| ASSIGNED TASK |
Among the records that follow, set down only the lines from the one containing "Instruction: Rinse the" to the one containing "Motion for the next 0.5", both included, exactly.

| DATA SHOWN |
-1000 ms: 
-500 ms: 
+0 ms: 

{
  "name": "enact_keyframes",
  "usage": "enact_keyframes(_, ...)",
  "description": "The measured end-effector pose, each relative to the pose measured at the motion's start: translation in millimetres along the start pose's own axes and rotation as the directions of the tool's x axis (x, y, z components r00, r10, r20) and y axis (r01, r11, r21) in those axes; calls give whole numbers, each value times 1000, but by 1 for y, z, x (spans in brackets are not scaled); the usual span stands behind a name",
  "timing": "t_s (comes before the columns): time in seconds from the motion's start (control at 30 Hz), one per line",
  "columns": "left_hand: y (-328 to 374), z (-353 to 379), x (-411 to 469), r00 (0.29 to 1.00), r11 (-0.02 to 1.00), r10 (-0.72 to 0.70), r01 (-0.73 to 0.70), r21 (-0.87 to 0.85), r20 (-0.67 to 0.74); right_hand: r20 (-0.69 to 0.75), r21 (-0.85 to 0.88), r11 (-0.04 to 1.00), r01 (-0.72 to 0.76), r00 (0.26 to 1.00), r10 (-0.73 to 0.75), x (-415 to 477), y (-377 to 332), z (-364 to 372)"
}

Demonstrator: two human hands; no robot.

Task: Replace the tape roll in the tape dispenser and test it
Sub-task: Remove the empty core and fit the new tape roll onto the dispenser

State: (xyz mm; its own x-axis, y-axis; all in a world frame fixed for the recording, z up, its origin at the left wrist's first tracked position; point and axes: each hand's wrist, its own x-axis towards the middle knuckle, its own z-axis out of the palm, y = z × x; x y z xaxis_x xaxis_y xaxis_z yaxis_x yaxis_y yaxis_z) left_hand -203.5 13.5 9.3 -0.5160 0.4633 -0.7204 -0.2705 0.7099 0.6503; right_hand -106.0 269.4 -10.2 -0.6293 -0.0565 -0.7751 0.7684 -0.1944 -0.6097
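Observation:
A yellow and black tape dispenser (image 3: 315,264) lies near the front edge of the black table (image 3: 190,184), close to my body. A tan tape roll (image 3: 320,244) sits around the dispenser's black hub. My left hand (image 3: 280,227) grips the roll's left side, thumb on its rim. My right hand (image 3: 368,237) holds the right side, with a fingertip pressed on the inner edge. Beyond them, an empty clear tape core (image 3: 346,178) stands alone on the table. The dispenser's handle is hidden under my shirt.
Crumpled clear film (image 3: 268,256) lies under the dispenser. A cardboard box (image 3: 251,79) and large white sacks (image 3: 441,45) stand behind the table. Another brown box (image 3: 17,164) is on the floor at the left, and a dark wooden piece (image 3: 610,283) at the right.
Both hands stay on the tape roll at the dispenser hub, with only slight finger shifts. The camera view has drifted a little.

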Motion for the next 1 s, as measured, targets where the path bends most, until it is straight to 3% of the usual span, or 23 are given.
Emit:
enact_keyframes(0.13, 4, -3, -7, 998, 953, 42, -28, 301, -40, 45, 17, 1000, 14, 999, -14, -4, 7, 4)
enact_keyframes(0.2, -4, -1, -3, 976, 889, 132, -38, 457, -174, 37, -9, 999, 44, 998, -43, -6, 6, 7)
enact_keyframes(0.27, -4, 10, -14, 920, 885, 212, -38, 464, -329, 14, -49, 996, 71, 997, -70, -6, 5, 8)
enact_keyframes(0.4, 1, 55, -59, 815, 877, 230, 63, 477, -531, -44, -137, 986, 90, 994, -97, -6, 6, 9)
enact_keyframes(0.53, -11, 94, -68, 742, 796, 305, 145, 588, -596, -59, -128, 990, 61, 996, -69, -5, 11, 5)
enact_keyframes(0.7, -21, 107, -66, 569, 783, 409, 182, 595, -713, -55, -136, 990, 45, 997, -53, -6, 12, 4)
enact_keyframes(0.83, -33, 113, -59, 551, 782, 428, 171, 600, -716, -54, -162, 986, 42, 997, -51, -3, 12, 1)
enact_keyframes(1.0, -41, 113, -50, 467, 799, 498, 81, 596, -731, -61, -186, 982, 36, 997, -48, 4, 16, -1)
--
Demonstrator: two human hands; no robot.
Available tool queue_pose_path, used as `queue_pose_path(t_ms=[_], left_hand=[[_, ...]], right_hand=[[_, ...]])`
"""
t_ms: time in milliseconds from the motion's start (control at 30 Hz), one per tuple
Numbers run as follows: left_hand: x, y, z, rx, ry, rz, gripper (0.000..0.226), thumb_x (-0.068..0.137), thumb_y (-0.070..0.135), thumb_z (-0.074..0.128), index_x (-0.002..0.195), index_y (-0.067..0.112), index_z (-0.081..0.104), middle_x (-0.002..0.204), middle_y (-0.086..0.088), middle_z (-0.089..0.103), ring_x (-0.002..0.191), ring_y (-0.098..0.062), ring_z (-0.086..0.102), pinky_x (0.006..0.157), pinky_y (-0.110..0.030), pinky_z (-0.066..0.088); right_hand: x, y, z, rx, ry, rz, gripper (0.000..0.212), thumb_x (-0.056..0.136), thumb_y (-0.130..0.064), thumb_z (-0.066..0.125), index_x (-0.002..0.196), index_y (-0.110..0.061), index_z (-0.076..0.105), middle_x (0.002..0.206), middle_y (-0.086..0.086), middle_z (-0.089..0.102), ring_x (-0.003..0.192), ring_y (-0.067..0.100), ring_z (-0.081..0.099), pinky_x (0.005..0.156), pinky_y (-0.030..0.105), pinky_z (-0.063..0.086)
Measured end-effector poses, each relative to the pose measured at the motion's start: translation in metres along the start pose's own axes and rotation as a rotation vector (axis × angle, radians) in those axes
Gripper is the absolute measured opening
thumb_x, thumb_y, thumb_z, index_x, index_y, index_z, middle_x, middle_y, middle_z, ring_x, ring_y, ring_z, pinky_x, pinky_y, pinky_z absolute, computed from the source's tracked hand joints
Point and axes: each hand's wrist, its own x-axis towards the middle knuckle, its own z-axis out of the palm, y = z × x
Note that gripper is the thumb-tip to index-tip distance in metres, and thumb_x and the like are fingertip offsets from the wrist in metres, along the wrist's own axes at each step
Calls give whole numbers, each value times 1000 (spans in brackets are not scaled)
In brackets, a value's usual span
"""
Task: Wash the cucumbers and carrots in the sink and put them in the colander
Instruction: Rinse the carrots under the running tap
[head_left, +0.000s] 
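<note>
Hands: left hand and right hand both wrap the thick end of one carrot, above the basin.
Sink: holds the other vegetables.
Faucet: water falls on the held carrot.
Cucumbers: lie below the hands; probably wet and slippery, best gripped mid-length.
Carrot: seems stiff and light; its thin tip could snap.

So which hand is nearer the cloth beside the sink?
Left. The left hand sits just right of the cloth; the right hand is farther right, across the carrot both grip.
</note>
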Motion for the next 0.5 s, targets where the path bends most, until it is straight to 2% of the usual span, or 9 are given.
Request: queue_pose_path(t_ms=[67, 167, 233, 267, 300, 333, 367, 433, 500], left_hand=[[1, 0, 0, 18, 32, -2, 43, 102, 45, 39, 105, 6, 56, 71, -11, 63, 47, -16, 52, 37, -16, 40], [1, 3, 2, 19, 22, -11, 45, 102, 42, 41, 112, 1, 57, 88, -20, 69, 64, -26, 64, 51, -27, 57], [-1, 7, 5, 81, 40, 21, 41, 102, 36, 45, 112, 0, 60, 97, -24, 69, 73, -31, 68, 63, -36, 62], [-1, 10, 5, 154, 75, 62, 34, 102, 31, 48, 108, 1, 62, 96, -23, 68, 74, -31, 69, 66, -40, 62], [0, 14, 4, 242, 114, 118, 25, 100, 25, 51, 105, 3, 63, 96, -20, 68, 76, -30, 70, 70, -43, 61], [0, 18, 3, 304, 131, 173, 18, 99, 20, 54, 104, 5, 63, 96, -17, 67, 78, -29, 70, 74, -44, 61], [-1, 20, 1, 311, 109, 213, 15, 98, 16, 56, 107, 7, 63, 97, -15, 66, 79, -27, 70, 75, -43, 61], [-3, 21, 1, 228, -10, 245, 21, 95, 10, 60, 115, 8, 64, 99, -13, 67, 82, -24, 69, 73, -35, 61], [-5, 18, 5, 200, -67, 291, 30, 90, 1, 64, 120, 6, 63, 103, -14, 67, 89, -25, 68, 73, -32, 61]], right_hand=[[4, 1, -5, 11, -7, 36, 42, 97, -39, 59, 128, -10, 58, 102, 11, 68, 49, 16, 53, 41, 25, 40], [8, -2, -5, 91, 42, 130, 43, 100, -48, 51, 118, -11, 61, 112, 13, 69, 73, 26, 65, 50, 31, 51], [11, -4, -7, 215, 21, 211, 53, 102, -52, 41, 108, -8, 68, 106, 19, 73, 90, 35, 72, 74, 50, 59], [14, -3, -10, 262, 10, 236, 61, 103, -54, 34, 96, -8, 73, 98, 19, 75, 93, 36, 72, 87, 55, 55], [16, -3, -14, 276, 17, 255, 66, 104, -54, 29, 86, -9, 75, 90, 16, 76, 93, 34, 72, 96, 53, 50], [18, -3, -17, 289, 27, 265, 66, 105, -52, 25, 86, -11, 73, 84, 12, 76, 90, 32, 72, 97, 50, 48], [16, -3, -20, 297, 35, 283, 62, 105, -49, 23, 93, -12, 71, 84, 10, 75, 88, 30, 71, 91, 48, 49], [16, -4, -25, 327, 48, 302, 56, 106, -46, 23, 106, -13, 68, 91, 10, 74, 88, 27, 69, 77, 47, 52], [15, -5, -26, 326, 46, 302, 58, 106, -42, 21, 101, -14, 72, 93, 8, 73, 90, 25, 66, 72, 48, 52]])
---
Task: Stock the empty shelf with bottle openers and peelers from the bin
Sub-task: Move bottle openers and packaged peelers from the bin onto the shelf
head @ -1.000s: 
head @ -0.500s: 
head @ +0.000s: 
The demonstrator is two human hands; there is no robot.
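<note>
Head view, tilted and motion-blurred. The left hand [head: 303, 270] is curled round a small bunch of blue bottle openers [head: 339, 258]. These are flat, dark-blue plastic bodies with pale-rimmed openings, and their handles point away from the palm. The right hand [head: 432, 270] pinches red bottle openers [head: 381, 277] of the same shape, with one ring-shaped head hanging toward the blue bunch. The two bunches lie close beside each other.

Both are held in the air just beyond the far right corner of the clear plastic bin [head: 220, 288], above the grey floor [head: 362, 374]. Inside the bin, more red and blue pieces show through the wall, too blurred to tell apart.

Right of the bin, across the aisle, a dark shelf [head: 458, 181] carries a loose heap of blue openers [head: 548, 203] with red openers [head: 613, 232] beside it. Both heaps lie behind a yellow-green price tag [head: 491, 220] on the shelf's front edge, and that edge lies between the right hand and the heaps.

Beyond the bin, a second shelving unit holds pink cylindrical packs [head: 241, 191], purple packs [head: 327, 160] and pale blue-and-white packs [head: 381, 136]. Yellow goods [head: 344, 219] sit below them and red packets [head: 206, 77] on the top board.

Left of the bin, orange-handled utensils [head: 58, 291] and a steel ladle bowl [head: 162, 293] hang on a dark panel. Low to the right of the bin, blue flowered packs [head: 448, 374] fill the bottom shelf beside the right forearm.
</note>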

| SOLUTION TO THIS PROBLEM |
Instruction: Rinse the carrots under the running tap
[head_left, +0.000s] 
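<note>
Hands: left hand and right hand both wrap the thick end of one carrot, above the basin.
Sink: holds the other vegetables.
Faucet: water falls on the held carrot.
Cucumbers: lie below the hands; probably wet and slippery, best gripped mid-length.
Carrot: seems stiff and light; its thin tip could snap.

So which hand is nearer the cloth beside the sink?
Left. The left hand sits just right of the cloth; the right hand is farther right, across the carrot both grip.
</note>
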Motion for the next 0.5 s, targets where the path bends most, until it is straight to 2% of the usual span, or 9 are given.

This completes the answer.